■ Your task: Where does the word "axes" show up in the data? Please find each such line and copy it.

┌──

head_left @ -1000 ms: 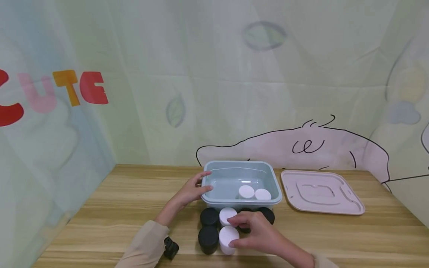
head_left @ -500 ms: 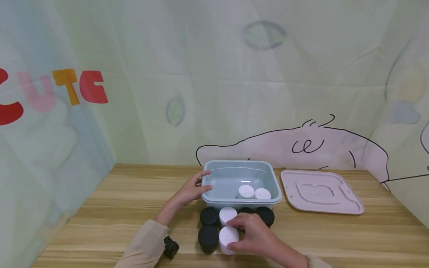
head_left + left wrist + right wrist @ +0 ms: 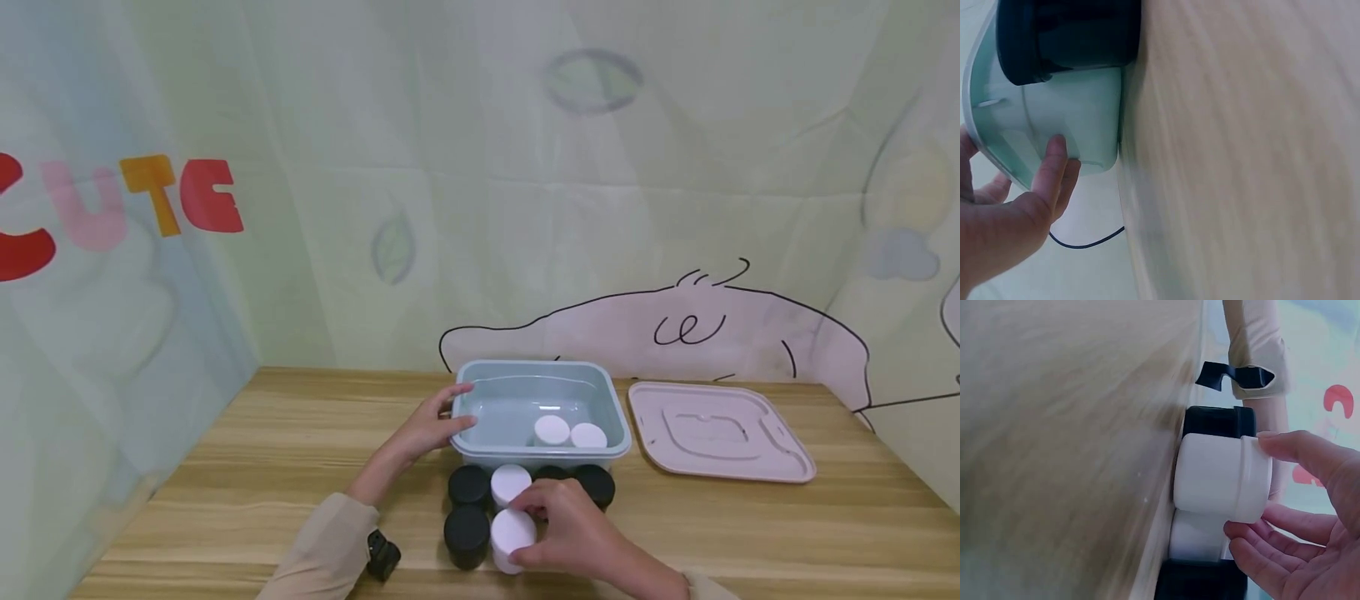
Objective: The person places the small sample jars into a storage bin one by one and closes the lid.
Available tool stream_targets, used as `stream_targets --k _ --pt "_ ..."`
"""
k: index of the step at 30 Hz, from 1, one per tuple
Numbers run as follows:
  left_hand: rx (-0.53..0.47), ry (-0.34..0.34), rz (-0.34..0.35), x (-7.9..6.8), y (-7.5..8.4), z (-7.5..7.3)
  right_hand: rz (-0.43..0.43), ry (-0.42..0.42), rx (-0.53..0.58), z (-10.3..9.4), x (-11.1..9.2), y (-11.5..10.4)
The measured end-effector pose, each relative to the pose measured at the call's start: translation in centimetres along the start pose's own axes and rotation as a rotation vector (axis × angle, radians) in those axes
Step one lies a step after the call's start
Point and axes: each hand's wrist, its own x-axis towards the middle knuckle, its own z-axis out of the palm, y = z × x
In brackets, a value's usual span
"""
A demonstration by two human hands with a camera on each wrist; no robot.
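My right hand pinches the lid of the front white jar between thumb and fingers. In the right wrist view that jar stands upright on the table, with another white jar beyond it. A black jar stands just left of it. My left hand holds the left rim of a pale blue plastic bin; in the left wrist view some fingers lie against its outer wall. Two white jars stand inside the bin, toward its front right.
Between the bin and me stands a row of jars: black, white and black ones, partly hidden by my right hand. A pale pink lid lies right of the bin. A printed cloth hangs behind the wooden table.
My right hand has shifted slightly left, and its fingers have drawn in on the front white jar's lid. The left hand and the bin stay where they were.
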Motion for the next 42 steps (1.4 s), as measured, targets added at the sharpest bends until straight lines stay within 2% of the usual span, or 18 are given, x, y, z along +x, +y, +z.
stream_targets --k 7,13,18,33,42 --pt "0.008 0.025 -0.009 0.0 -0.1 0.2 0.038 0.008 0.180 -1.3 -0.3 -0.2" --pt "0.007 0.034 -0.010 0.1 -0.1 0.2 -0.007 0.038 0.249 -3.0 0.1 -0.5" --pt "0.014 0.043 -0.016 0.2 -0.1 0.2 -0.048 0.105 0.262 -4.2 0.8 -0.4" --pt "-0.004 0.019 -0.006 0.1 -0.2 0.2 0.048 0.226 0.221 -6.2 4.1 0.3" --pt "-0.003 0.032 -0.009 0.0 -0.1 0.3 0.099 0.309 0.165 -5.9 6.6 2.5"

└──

■ Worked solution:
The measured end-effector pose, each relative to the pose measured at the call's start: translation in centimetres along the start pose's own axes and rotation as a rotation vector (axis × angle, radians) in those axes
Point and axes: each hand's wrist, its own x-axis towards the middle knuckle, its own z-axis out of the palm, y = z × x

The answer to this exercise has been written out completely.